Jupyter Notebook on AWS

Introduction

This page covers AWS-based (EC2) Jupyter notebooks. We describe a a personal approach using an ssh tunnel and standard server-based approach with some shareability features. The ssh tunnel business is also described on this technical page. Aside from AWS or other public cloud VMs there are many other facets to Jupyter notebooks. You can make use of hosting services like Azure Notebooks or Google CoLab, you can create static views of Jupyter notebooks on GitHub, you can clone Jupyter notebook repositories from GitHub, you can explore other options e.g. as described here, you can integrate Jupyter notebooks with containers… it is in short a popular technology (for good reason) with some attendant complexity. As always the ability to find help online (Stack Overflow, GitHub, etcetera) will be invaluable.

Warnings

We outline two EC2-based approaches here, shared and non-shared. The shared form is a nice collaboration tool but has two drawbacks: First you share **write** access with anyone you give the password to and second (in early 2017 anyway) there is some browser security complaining that you must push past. This seems a bit sketchy.

Approach one: Personal Jupyter notebook, ssh tunnel

Overview

You would like a Jupyter notebook for (say) some research; and sharing is not high on the priority list at the moment. This section runs through this in moderate detail. The crucial idea here is that the EC2 instance has Jupyter installed; and you run this without a browser connection. Rather you direct the jupyter process to pay attention to a particular port on the machine. Then you securely connect to that port from your own machine using ssh and then finally connect from your local browser. This is an alternative to remote desktop ideas which of course would also work.

The method of connecting machines via ssh we refer to as ssh tunneling.

In what follows we work from a Windows machine with the bash shell installed. That is, bash commands like ssh are run in a bash terminal window.
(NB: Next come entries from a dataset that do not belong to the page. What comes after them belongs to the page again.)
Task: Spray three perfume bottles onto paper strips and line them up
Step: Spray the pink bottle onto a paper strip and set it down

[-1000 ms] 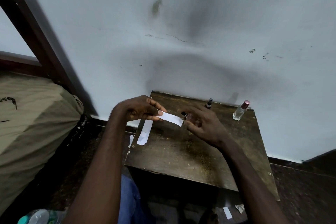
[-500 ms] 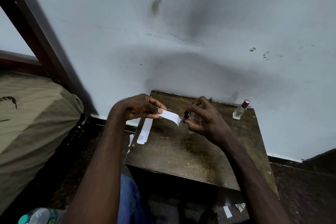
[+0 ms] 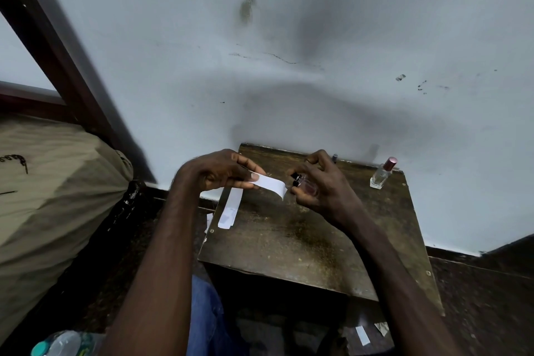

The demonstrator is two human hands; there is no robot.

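Stained pale wall (image 3: 318, 37) behind a worn wooden table (image 3: 289, 240); dark wooden frame (image 3: 57, 52) at left

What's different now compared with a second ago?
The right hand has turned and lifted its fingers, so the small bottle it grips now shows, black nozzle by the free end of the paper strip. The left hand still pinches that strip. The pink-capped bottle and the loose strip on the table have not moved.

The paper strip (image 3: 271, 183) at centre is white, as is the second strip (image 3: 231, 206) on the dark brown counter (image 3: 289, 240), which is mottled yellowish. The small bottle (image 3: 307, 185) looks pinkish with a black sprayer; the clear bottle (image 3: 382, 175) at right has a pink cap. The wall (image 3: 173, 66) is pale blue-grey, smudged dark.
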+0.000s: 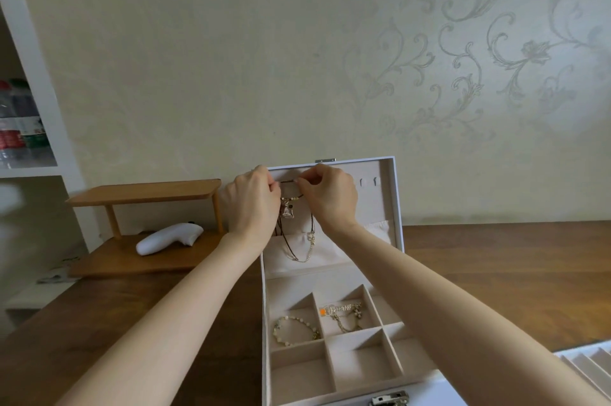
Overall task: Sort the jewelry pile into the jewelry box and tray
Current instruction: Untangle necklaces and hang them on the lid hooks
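Hands (253,207) on necklace (287,211) — (jewelry box lid (370,203))

Desk (496,273) R of box lid (395,200): free passage. L side obstructed by wooden stand (145,192). Tray (588,362) crowds near-R corner.

Tray (590,362) half beyond the right edge, bottles (20,122) at left blurred

Home, lived-in room. Cream wallpaper (463,58) with silvery scroll-and-flower pattern. Dark wooden table (496,256) standing against wall. Small two-level wooden stand (145,194) on table, white handheld device (168,238) on lower level. White shelf unit (33,170) at left edge, holding plastic bottles (20,127) with red and green labels. Open jewelry box (394,207) on table, bracelet (296,331) inside.
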Motion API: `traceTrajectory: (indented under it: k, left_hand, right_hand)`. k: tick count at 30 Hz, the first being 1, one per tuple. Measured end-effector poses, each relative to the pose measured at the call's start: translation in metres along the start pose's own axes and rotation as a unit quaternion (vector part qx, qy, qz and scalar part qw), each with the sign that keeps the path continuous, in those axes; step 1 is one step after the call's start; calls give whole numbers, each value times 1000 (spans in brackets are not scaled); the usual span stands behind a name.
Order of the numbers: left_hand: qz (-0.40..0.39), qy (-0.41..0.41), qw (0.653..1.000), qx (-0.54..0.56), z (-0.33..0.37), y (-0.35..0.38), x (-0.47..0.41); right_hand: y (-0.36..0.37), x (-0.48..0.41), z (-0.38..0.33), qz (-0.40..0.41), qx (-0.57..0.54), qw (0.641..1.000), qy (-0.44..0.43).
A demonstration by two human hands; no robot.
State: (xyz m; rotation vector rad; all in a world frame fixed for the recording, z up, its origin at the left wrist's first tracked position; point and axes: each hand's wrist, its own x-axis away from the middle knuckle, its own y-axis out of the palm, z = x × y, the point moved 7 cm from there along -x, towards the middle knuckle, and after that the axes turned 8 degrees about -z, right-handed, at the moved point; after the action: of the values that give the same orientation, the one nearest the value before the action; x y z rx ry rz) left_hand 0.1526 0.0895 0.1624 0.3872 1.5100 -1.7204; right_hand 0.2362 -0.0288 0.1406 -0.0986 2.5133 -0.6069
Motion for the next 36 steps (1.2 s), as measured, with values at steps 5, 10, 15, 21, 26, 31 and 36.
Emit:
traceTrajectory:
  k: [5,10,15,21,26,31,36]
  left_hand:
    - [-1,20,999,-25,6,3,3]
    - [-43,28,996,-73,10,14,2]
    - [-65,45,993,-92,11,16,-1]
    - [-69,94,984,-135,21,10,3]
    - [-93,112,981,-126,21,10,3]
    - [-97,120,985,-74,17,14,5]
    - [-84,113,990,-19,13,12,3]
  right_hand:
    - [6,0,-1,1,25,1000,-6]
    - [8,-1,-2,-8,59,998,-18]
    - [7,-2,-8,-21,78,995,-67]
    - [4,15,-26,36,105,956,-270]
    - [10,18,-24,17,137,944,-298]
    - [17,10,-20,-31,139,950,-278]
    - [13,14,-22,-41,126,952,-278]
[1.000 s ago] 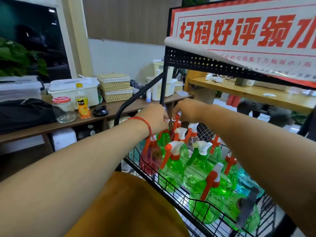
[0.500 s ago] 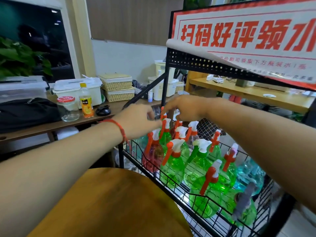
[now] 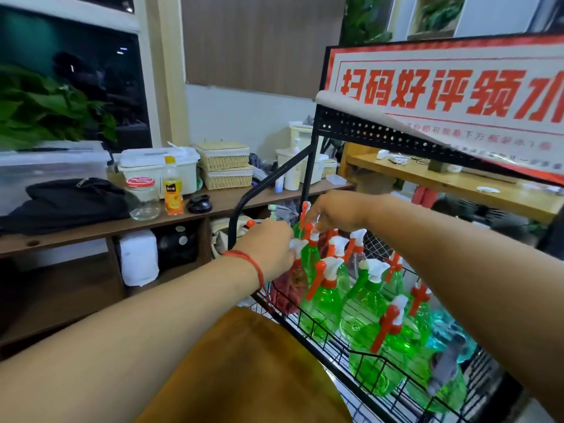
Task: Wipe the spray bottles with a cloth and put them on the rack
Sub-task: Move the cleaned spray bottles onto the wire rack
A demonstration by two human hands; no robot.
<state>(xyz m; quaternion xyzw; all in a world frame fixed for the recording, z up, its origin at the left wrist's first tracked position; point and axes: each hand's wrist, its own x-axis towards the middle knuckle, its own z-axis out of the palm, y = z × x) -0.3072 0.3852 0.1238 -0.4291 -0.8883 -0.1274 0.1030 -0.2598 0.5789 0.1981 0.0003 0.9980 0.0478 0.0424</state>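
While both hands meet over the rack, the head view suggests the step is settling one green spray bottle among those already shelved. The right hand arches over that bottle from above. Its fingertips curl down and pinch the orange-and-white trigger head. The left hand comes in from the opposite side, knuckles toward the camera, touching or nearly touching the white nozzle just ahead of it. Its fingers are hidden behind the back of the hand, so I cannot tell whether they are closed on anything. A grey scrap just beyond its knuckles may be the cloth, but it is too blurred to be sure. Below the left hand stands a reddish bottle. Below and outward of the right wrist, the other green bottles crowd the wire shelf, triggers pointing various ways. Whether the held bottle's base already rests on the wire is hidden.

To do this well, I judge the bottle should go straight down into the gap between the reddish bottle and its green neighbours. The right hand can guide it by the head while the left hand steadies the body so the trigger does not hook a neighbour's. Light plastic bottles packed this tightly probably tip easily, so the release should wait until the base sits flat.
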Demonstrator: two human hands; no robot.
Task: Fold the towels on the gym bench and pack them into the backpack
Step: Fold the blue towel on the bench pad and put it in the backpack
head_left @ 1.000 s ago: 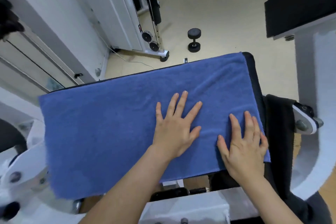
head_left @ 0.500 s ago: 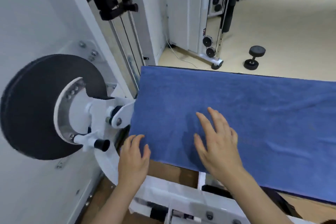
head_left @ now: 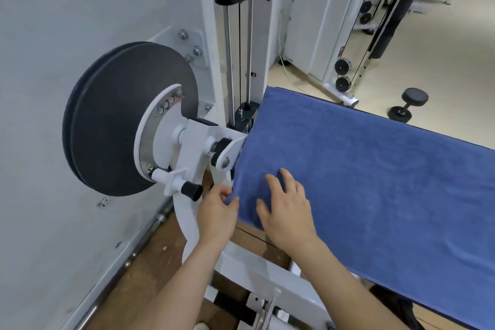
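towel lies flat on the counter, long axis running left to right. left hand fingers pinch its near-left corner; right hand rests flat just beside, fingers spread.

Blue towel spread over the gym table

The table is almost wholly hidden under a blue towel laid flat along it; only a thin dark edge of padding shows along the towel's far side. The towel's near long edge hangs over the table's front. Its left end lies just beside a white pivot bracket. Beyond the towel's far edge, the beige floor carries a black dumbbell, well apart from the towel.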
This is how the port configuration is done. One can check port status on a local machine using:


sudo lsof -i :port number

Open ports must be closed before they can be re-used.

Starting up an EC2 instance to host the Jupyter notebook server

  • Log into the AWS console as an IAM User with (say) admin privilieges
  • Use the EC2 wizard to Start and EC2 instance
    • See this page for more on configuring EC2 instances.
    • Choose AWS Linux
      • Notice that the login name for this version of Linux is ec2-user
    • The ip address will not be fixed unless you grant this machine one of your elastic ip addresses
      • You will need to be aware that it changes as you stop and re-start the instance
    • An m5.large instance has a modest amount of processing power and costs 11 cents per hour
      • It is good practice to attach a data drive based on the needs of the work
      • Both the EC2 instance and the attached data drive (EBS) should be tagged with a Name that clearly indicates what the instance is being used for
      • Enable logging and encryption on the data drive if you are interested in keeping the data secure
      • A 100 GB data drive costs 10 cents per GB-month; so that comes to $10 per month
    • To access this EC2 instance we use a key-pair file with file extention .pem
      • If using PuTTY you must use the PuTTYGen sister-application to convert the file to a .ppk file. Instructions are easy to find online.
      • You download this file in the process of using the AWS console to start the EC2 instance
      • Save it some place safe and far away from any GitHub repositories you may have
      • The sftp and ssh switch to point to the key-pair file is the same: ‘-i keypair_file.pem’
    • In preparation for operating your EC2 instance you should consider the cost of leaving it running versus the cost of stopping it
      • In the case of 11 cents per hour keeping the machine on over the weekend will cost about six dollars
      • Over the course of a month this machine will cost about $90
      • If you diligently Stop this machine at the end of each day and use it 32 hours per week it will cost you $15 per month
      • Your personal time to Stop an instance is about 2 seconds plus the time required to log in to the AWS console (maybe 30 seconds)
      • Your personal time to Stop an instance if you use the AWS command line with an alias for the command is 2 seconds
        • This would be nice to write up here (kilroy) and that should be combined with some means of tracking the shifting ip address

Let’s assume your EC2 is now running with ip address 123.12.123.12. Certain steps such as this one require you to confirm with ‘yes’ etcetera so that is assumed. Also I will differentiate your local machine with the prompt L$ and the EC2 instance with the shell prompt EC2$. Again your user login is ‘ec2-user’. Log in to your AWS EC2 instance using bash from your machine; and then update it:

L$ ssh ec2-user@34.211.12.186 -i rob_HPRC_poc_key_pair.pem


(various messages)


EC2$ sudo yum update

Determine that the EC2 operating system volume (by default 8 GB) is mounted but the data drive is not. Then use lsblk to find the designation for the data drive.

EC2$ df


EC2$ lsblk 


NAME     MAJ:MIN   RM   SIZE   RO   TYPE    MOUNTPOINT
nvme1n1  259:0      0   100G        disk
(etc)

Notice that the size 100G matches the selected EBS volume (from the configuration Wizard above). Mount the data drive on your EC2 operating system. This will make the 100 GB of storage available. In this example the data drive is designated /dev/nvme1n1.

EC2$ sudo mkdir /data


EC2$ sudo mount /dev/nvme1n1 /data


EC2$ mount -l


EC2$ cd /data


EC2$ df .

Locations and a security note

The data drive should be present and empty. Your home directory /home/ec2-user is located on the root drive. This is not encrypted. The /data drive was configured as encrypted.

Remaining goals

With an EC2 instance running with attached 100 GB EBS drive we are ready to install the Jupyter notebook server with both Python 3 and R kernels available.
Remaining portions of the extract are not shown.